Intelligent Integrated Data Platforms Series: Databricks Intro

Published in

Blue Orange Digital

9 min readMay 16, 2024

Databricks is an all-in-one data platform built around the Apache Spark engine, specifically designed for large-scale data handling. It goes beyond just being a processing tool. Databricks qualifies as an intelligent integrated data platform because it streamlines the entire data lifecycle, from ingesting information from various sources to analyzing it and deploying machine learning models. This unified environment allows data engineers, data scientists, and business analysts to work together seamlessly on a single platform.

The benefits of using Databricks are numerous. It simplifies complex data tasks with a user-friendly interface and fosters team collaboration. Databricks also boasts scalability, allowing businesses to handle massive datasets efficiently. Furthermore, it leverages the power of Apache Spark for faster processing and real-time analytics. With its secure and reliable architecture, Databricks empowers organizations to unlock the true potential of their data.

Origins of Databricks

Hadoop and HDFS are foundational technologies that underpin Databricks’ capabilities. Apache Hadoop is an open-source framework for managing big data. It excels at distributing large datasets across clusters of commodity hardware, enabling parallel processing for faster analysis. HDFS, the Hadoop Distributed File System, acts as the storage layer for Hadoop. It efficiently stores massive amounts of data across multiple machines, ensuring reliability through data replication in case of hardware failures.

Databricks integrates seamlessly with Hadoop and HDFS. It can directly access data stored in HDFS, allowing users to leverage existing data infrastructure. This eliminates the need to move data around, streamlining workflows.

Databricks also works with Apache Spark, another open-source framework built on top of Hadoop. Spark excels at fast, in-memory data processing, making it ideal for complex data analytics tasks on HDFS data. This combined approach of HDFS storage, Spark processing, and Databricks’ user-friendly environment empowers businesses to analyze big data efficiently and gain valuable insights.

One final important concept supported by Databricks is Hive, which acts as a data warehouse built on top of Hadoop.

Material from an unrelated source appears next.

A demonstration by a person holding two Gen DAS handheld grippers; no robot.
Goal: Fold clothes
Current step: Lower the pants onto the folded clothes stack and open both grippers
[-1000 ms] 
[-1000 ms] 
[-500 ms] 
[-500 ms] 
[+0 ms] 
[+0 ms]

It provides a SQL-like interface for querying data stored in HDFS. This is particularly helpful for data analysts and business users who may not be familiar with programming languages like Java or Python, commonly used for manipulating data in Hadoop. Databricks integrates with Hive, allowing users to leverage familiar SQL syntax to query massive datasets stored in HDFS. This simplifies data exploration and analysis within the Databricks environment.

Lastly, Databricks shines in data analysis due to its comprehensive toolkit. It allows for data wrangling (which converts raw data into more useful formats for analysis) and exploration through notebooks that support SQL and popular data science languages like Python and R. These notebooks can be used for data cleaning, transformation, and visualization. This combination of tools empowers businesses to uncover valuable insights from their data, regardless of technical expertise. It also offers built-in machine-learning libraries and tools that allow data scientists to develop, train, and deploy ML models directly within the platform. This eliminates the need to switch between separate tools for data processing and model building. Furthermore, Databricks integrates with popular open-source machine learning frameworks like TensorFlow and PyTorch, providing flexibility in model development.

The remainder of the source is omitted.